Наголо стриглось большинство клиентов, и вскоре возле кресла вырастала разномастная груда волос, которую не успевала сместь уборщица. Она всегда была навеселе, мастер на неё покрикивал: Тимофевна! Поюрчей! А где одеколон?» — «Дак кончился», — умильно глядя, отвечала благоухающая шипром Тимофевна.
Приглядевшись, в волосяной груде можно было увидеть шевелящихся насекомых, от чего становилось легче: наши мученья не напрасны.
Мученья же были велики. Тупая машинка драла невероятно, вырывая целые пряди; грязная простыня укапывалась слезьми. Я страшно завидовал братьям Шелеповым, у отца которых имелась своя машинка, но попросить постричь и меня стеснялся и только от порога смотрел, как стригут Вальку, а сам отец мне не предлагал. (Дети в Чебачьем находились вообще как бы вне этических норм — пришедший не вовремя товарищ сына мог весь обед просидеть в углу и не быть приглашённым к столу.) Завидовал я даже сыну Усти, коего мать тоже стригла сама огромными овечьими ножницами, и Шурка, пока не
обрастал, ходил, как молодой барашек после весенней стрижки — с клочковатыми волосяными уступчиками.
Было и третье кресло, но за ним стоял Соломон Борисыч, работавший только модельные стрижки.
Соломон Борисыч сорок лет проработал в Москве на Кузнецком мосту в известном салоне, где начинал ещё в мальчиках у Базиля. В Чебачинск он попал за язык.
— А что я такого сказал? Я такого ничего не сказал. Я только сказал… — он замолкал. — Базиль нас учил: клиента не только кругом обстриги, но и кругом обговори.
Я не мог этого знать, что тот из салона сразу повернёт в переулок, а потом — в те ворота — я не мог такого знать!
Было удивительно, что Соломон Борисыч наговорил только на пять лет и пять по рогам. Молчать он не умел — так прочно засели в его голове уроки парижского парикмахера.
— Можно и под полечку, и под Клеопатру! Но лучше сделаем вам коровий язык — у вас волос с висков, для зачёса, хороший. Теперь наденьте ваши очки — под волос.
Видите, какая работа? Освежить — непременно! Айн момент — только сниму пудромантель (так называлась серая пятнистая простыня, которую мастер туго, невпродых обвязывал вокруг шеи). Одеколон мускус амбре! Красная Москва. Тэжэ. Сама Жемчужина душится! Сомневаетесь? И напрасно. Я самого Михаила Ивановича обслуживал! И Андрея Андреевича. И Николая Ивановича…

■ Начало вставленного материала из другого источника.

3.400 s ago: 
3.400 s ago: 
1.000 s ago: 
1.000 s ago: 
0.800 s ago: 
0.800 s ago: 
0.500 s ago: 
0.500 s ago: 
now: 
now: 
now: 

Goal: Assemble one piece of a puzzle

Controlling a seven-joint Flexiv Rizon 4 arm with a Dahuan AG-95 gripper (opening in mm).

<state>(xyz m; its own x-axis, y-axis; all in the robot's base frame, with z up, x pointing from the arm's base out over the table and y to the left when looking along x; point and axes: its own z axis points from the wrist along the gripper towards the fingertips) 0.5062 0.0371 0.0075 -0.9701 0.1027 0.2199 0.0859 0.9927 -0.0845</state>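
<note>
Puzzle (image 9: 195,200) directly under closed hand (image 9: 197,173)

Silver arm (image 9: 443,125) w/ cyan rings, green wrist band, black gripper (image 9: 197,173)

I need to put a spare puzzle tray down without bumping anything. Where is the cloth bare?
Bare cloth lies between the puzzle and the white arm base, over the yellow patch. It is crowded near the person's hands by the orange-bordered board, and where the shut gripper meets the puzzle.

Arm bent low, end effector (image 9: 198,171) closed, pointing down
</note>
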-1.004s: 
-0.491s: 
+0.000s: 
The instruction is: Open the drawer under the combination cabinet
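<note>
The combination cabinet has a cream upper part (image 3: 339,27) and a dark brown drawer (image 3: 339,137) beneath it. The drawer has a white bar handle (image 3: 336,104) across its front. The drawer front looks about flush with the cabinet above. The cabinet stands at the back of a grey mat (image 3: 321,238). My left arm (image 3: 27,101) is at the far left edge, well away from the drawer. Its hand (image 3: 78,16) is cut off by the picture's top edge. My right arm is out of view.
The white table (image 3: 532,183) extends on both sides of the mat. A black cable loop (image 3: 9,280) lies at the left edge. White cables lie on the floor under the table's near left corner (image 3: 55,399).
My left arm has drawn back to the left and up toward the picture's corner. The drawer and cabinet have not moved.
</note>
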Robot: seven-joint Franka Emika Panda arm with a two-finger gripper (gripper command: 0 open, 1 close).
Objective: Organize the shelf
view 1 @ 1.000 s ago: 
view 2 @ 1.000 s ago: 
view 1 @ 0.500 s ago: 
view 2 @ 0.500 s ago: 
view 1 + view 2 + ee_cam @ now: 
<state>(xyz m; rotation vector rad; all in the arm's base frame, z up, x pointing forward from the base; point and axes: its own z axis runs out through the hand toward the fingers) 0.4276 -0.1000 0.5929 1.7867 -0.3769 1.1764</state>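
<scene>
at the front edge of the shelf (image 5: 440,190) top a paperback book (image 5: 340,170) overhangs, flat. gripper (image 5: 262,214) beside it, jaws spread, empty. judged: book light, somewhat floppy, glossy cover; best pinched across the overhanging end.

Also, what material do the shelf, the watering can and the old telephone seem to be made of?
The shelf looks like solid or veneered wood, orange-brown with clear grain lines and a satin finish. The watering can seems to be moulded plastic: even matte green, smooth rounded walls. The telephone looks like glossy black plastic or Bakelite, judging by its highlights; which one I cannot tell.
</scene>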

На скользком разгоне Соломон Борисыч с трудом замолкал. Но не надолго.
Если в гостях у родителей сидел Гройдо, то, взглянув на измученное лицо Антона, он спрашивал светски:
— Как стрижка? Сильно драло? Что Соломон? Про Жемчужину говорил?
Кто такая Жемчужина, Антон знал давно и помнил, как Гройдо сказал: «Фамилия похожа на опереточный псевдоним. Я бы не удивился, если бы она таковым и оказалась. У её супруга партийная кличка тоже не блещет вкусом — Молотов, впрочем, как и у всех остальных».
— Он ещё говорил, — спешил не растерять запомненное Антон, — что стриг самого Михаил Иваныча.
— Всесоюзного старосту то есть.
— И ещё Николай Иваныча.
— Ему не хватило Чебачинска, — повернулся Борис Григорьич к отцу.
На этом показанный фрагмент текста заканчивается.